Autism diagnoses are up 78% in 10 years. We're dramatically overdiagnosing it - jonnathanson
http://www.salon.com/2013/09/21/thats_not_autism_its_simply_a_brainy_introverted_boy/
======
jonnathanson
OP here (FYI - I am not the author).

My big concern with misdiagnosing autism in high-IQ children is that it
conflates autism with introversion -- a conflation that has been progressing
for some time now, and which has been accelerating in recent decades. This is
bad for the legitimately autistic, and it's bad for introverts.

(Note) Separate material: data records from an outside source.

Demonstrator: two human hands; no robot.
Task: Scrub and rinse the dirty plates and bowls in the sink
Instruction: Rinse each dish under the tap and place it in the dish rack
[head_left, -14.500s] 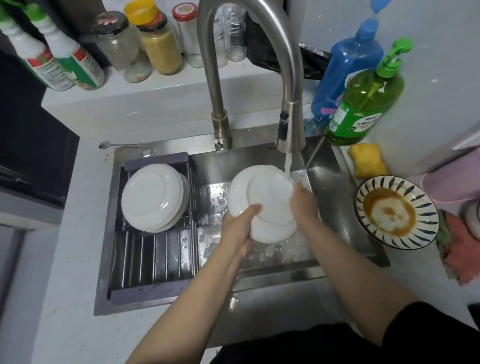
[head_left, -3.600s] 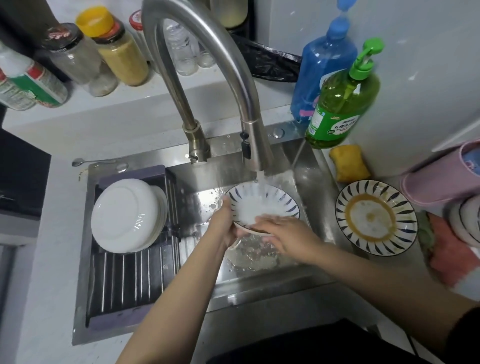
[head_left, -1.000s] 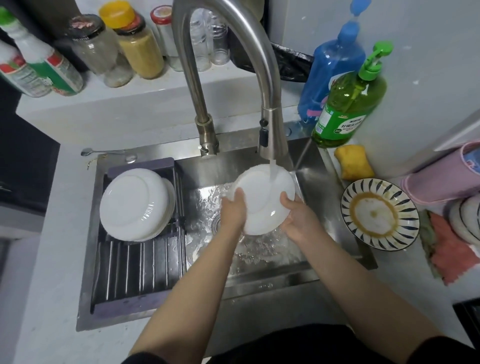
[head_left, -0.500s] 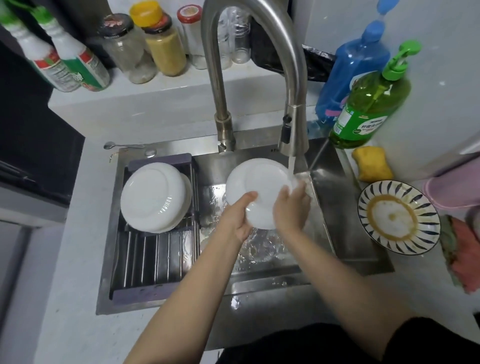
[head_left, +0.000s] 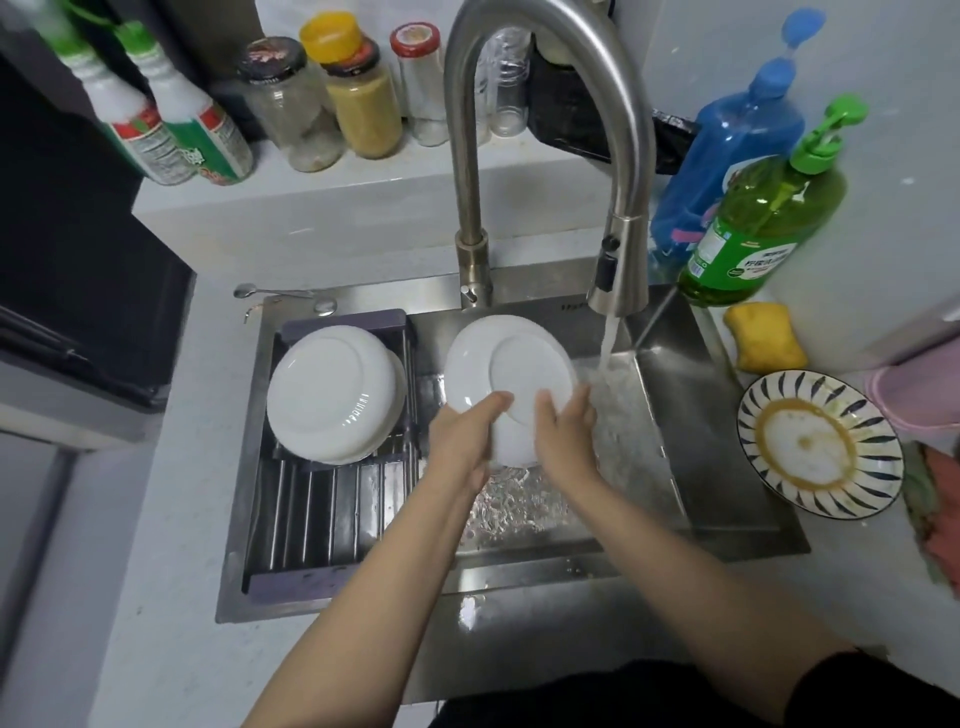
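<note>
Plate: I see a white plate (head_left: 511, 371) held tilted over the sink (head_left: 717, 457), its underside and foot ring facing me, just left of the water stream (head_left: 607, 345)
Left hand: my left hand (head_left: 464, 441) grips the plate's lower left edge, fingers curled round the rim
Right hand: my right hand (head_left: 566, 434) holds the lower right edge, thumb laid on the underside; the other fingers are behind the plate, so I cannot tell how they lie
Faucet: the arched steel faucet (head_left: 621, 260) runs water into the basin right of the plate
Rack: a stack of white dishes (head_left: 332, 395) lies upside down on the drying rack (head_left: 311, 519) over the sink's left side
Dirty bowl: a striped bowl (head_left: 821, 444) with brown residue sits on the counter right of the sink
Counter: a yellow sponge (head_left: 763, 338) and a green soap bottle (head_left: 763, 223) stand behind that bowl
</note>
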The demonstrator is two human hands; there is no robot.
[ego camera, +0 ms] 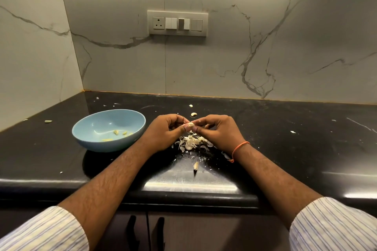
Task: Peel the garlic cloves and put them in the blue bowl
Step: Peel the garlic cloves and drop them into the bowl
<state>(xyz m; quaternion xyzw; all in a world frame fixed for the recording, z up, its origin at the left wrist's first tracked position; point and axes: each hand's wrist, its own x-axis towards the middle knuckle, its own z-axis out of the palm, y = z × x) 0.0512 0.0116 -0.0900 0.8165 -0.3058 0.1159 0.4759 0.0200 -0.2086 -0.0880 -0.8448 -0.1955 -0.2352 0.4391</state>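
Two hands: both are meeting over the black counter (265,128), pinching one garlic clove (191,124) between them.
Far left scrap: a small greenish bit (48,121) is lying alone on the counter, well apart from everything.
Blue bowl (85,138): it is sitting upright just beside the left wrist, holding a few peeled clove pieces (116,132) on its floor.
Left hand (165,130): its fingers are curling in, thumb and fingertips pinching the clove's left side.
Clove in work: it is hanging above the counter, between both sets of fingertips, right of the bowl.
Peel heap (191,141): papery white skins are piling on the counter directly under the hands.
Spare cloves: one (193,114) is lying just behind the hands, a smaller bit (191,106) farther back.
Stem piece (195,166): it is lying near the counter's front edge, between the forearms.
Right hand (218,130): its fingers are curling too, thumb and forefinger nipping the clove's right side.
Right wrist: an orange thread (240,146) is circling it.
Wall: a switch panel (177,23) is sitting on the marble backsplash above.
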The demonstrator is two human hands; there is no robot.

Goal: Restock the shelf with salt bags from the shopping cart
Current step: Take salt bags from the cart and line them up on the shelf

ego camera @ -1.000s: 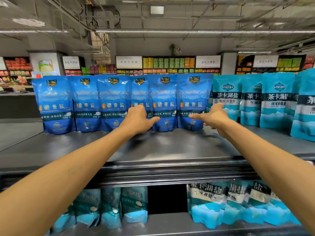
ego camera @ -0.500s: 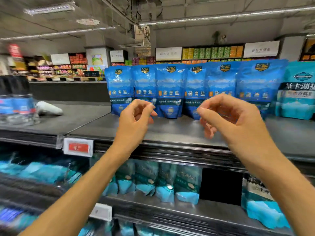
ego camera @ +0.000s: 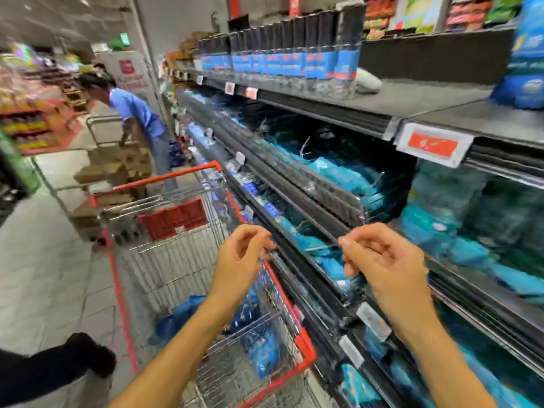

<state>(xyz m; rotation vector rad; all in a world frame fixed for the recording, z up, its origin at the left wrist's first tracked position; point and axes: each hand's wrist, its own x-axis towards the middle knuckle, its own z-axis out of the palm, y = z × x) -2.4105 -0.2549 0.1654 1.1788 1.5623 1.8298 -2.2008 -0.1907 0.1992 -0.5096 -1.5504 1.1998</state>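
My left hand and right hand hang loosely curled, holding nothing, above the shopping cart (blue salt bags inside) beside the shelf.

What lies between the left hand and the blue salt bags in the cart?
In the head view, only open air inside the shopping cart separates the empty left hand from the blue salt bags below it.

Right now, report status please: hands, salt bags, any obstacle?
Left hand, right hand both empty, fingers loosely curled. Salt bags in shopping cart. No obstacle seen.
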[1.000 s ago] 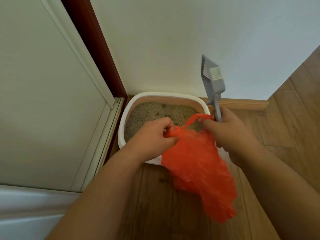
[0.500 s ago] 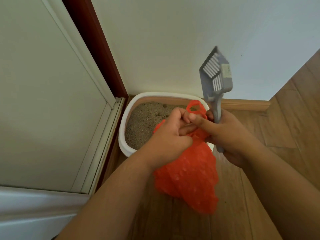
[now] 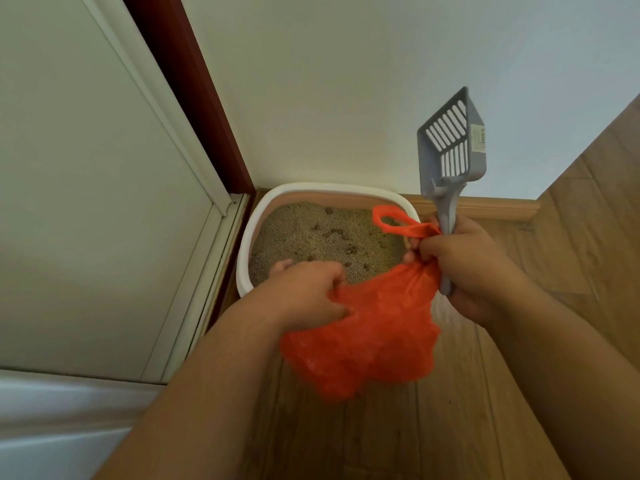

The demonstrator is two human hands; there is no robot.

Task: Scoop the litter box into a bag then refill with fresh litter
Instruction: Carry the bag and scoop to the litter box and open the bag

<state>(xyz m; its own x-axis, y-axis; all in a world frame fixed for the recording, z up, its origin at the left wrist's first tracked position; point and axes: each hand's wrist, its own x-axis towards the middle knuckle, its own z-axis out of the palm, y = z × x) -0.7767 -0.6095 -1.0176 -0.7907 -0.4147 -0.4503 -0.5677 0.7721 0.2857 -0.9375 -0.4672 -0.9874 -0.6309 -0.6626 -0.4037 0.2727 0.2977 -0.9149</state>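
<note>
**Inspector:** Litter box, white-rimmed plastic tray, frame centre in the wall corner; dark clumps show in the grey litter. Nearest first?

**Assistant:** Crinkled orange plastic bag, lower centre. Left hand clenched on its edge; right hand gripping its neck plus the grey slotted plastic scoop, upright.

**Inspector:** Step?

**Assistant:** Opening the bag, I judge. Scooping not begun; the mouth must spread first.

Litter box wedged in far corner: wall behind, door frame left. Litter surface open from above. Orange bag blocks near rim. Bare wood floor free right.
</note>
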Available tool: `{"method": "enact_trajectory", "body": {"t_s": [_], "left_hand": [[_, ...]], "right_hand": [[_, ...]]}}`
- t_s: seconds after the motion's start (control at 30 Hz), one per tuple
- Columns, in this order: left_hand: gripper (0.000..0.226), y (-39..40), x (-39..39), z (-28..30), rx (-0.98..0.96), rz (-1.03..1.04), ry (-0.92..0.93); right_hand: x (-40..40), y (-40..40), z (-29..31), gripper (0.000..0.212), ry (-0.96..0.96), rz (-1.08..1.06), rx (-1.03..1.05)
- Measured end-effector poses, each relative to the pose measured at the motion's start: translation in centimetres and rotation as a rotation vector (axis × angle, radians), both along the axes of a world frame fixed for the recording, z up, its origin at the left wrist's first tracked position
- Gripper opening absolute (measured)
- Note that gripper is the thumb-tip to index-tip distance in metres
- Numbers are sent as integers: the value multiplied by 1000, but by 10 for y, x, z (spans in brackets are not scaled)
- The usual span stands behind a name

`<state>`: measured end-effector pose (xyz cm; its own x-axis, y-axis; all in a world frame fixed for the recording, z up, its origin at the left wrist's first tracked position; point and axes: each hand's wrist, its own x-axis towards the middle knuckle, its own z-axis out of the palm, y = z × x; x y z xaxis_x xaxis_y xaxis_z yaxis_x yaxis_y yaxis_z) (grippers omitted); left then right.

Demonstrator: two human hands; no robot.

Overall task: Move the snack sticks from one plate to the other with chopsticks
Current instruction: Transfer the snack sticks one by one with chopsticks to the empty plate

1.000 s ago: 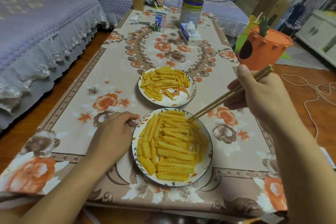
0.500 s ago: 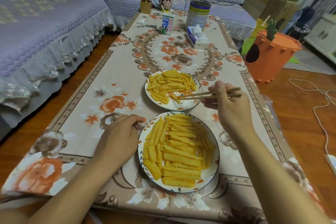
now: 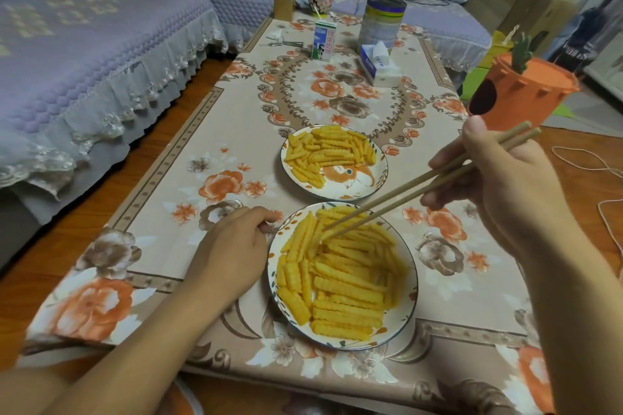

It's bad for the autistic because it lumps a fairly heterogeneous set of
children into the same spectrum, confounding our best efforts to get to the
true roots of autism. If we're treating too many nonautistic children as
"autistic," then by nature, we're diluting the actual pool of people we should
be studying and helping. We're throwing too many red herrings and exceptions
into the data set.

It's bad for the introverted and highly intelligent because it further
stigmatizes both of those things, especially in combination. By establishing
extroversion and median IQ as "ideal," we're insinuating that the introverted
and gifted are somehow defective. We're behaving as though our gifted children
should be bent and twisted into acting more like everyone else, when in fact,
we should be nurturing their gifts.

While autism-spectrum disorders, introversion, and high IQ can certainly
overlap, they are not by nature the same things.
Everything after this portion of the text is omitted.